Many commentators are insisting that any money to the Big Three should require that the management be replaced. To cite just one example, a WSJ editorial by Paul Ingrassia on 10 November reasons that if GM, and by extension Ford and Chrysler, are deemed too big to fail then "it's also too big to be entrusted to the same people who have led tit to its current, perilous state and who are too tied to the past to create a different future." I agree that grand restructuring needs to occur and "that will mean tearing up existing contracts with unions" etc. It is not unreasonable to request management changes under such borad restructuring. But is too much attention being paid to senior executives?
All three autos are struggling. All three autos have lost ground to foreign companies. All three autos (and even some of the foreigns) focused on the "gas guzzling" truck market (Toyota Tundra). Yet the managers and executives of these companies are all different. In fact, for a number of years Chrysler was owned by the Germans. If the problem was Rick Wagner or the Ford family, then the companies would be facing different prospects. What is shared in common among the Big Three and none of the foriegns? The United Auto Workers.
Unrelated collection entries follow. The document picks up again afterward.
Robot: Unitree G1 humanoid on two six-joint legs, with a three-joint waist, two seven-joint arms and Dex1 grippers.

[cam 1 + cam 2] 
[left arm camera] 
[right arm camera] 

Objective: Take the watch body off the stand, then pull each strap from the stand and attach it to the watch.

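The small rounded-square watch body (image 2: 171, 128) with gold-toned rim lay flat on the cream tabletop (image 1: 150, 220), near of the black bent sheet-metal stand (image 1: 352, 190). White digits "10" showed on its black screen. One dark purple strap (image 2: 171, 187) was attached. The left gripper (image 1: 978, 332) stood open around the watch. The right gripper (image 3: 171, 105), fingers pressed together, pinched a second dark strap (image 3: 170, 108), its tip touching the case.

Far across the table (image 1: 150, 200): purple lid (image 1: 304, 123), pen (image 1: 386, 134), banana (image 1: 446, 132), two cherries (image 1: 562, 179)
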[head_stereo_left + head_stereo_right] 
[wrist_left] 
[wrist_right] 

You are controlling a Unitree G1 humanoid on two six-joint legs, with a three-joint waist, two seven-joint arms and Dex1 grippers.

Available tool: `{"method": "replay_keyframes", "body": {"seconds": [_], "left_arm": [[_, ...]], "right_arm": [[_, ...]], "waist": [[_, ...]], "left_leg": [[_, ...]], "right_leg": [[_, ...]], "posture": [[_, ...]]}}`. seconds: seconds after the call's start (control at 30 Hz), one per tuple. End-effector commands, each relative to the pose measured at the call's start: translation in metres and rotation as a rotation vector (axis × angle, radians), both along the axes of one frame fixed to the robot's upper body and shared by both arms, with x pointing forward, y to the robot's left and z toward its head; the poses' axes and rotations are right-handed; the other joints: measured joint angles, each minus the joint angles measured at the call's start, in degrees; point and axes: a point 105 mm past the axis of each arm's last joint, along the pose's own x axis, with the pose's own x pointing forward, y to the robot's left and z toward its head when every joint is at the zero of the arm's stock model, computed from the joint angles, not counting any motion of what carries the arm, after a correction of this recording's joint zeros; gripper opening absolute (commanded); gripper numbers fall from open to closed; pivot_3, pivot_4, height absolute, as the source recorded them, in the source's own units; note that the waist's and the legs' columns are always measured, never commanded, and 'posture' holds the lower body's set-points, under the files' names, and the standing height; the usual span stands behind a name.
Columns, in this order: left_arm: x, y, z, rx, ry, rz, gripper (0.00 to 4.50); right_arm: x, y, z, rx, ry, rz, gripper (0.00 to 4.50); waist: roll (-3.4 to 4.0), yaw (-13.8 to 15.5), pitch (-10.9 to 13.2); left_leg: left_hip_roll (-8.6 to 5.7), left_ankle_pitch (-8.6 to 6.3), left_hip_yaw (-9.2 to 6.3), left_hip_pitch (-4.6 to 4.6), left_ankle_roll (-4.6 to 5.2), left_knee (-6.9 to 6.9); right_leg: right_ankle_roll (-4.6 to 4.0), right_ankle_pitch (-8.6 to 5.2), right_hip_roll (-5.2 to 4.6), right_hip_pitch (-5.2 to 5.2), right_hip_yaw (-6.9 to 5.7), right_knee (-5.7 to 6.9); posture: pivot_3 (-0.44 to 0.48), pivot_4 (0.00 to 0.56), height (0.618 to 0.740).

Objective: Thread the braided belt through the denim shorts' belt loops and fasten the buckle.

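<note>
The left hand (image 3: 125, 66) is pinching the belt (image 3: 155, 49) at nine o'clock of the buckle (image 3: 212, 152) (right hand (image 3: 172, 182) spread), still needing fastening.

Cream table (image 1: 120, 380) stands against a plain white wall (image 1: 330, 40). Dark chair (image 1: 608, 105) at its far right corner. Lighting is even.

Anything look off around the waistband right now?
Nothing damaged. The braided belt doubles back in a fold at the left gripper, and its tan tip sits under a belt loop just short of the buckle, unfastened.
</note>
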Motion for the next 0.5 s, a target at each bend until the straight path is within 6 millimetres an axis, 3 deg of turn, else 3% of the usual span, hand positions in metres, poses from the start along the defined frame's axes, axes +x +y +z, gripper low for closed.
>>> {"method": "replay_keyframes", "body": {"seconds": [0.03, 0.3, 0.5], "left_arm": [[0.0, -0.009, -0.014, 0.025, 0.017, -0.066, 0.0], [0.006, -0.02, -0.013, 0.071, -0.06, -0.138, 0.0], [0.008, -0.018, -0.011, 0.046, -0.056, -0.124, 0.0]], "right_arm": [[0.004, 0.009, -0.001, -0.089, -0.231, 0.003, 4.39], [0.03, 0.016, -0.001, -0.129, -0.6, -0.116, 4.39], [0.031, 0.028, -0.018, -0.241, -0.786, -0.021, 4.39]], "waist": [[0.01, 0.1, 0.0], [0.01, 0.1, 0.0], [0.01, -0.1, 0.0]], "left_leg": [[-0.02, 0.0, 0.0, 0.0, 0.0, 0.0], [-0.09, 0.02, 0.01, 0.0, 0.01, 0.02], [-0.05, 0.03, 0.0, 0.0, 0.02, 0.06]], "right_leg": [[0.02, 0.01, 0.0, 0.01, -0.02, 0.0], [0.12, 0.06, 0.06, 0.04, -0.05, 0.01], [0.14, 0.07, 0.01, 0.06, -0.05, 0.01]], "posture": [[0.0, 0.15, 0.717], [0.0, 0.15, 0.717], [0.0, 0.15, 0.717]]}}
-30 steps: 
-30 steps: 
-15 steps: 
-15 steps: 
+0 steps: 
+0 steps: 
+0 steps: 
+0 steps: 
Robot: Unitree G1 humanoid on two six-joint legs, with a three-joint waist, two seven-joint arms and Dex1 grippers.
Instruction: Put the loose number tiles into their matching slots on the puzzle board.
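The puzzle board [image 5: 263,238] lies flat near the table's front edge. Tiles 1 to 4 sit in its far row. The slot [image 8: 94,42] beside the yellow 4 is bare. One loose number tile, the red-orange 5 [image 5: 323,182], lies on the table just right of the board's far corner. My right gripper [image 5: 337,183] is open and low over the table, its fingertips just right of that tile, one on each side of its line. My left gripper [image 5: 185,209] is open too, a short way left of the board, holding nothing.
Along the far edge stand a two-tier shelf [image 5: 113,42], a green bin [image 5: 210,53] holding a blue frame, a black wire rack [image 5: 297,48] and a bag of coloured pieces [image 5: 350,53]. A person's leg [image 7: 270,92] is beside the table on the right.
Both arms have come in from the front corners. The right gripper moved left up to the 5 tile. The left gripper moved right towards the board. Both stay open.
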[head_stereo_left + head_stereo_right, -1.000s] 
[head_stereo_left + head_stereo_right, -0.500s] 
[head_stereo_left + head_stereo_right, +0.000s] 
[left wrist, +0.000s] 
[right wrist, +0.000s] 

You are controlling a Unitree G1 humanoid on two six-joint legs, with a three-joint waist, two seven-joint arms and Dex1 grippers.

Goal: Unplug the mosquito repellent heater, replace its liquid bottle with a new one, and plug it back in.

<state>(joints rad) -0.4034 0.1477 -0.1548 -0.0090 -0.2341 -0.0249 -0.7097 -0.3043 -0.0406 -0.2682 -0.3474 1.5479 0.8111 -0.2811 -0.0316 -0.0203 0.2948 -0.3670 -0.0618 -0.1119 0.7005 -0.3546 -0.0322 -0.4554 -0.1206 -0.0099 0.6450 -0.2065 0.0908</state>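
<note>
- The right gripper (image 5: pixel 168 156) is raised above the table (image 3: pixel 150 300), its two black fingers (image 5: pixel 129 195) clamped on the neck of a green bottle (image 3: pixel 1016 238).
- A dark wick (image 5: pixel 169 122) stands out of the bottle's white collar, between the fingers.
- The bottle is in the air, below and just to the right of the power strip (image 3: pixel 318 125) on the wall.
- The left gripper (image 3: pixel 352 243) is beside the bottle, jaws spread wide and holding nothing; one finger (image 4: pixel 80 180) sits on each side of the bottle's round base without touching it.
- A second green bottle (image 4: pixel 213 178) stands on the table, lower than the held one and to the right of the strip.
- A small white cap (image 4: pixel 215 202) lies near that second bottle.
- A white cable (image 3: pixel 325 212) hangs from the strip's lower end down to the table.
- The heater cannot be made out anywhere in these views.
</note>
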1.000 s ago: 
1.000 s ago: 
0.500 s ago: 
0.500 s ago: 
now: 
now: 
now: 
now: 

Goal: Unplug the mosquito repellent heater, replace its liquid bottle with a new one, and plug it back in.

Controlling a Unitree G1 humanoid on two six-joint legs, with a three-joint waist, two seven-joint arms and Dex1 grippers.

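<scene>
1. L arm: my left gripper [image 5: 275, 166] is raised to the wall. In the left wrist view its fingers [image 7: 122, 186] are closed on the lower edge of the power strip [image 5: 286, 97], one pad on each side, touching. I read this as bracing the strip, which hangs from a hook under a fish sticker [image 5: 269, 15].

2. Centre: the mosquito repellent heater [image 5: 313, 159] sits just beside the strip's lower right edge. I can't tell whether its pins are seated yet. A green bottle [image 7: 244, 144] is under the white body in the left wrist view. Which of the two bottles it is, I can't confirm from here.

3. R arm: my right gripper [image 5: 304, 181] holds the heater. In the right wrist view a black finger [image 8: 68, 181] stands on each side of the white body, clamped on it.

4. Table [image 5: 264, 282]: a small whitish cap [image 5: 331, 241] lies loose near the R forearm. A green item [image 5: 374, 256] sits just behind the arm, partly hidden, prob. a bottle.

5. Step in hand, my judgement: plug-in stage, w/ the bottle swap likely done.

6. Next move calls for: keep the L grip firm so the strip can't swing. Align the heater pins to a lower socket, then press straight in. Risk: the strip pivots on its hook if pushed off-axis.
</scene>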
To be fair, many commentators, Ingrassia included, are calling attention to the UAW. He notes, the "union stoutly defended gold-plated medical benefits" that consisted of "no deductibles, co-pays or other facts of life." Indeed, the union fought "to protect the 'right' of workers to smoke on the assembly line."
In my estimation, the UAW is much more at fault for the demise of the Big Three. It is the common factor to the auto companies - and the dead weight they are forced to carry. Ingrassia laments that "the current board of directors and management have stuck stubbornly to [an outdated] structure." But the UAW contract, which only in 2010 will equal the pay playing field, has largely limited the auto's ability to shed jobs and restructure in the changing global market. It is the Union, with their inch thick contracts, that has stuck stubbornly to an outdated structure.
I owe thanks to my wife for pointing out the universal nature of the UAW.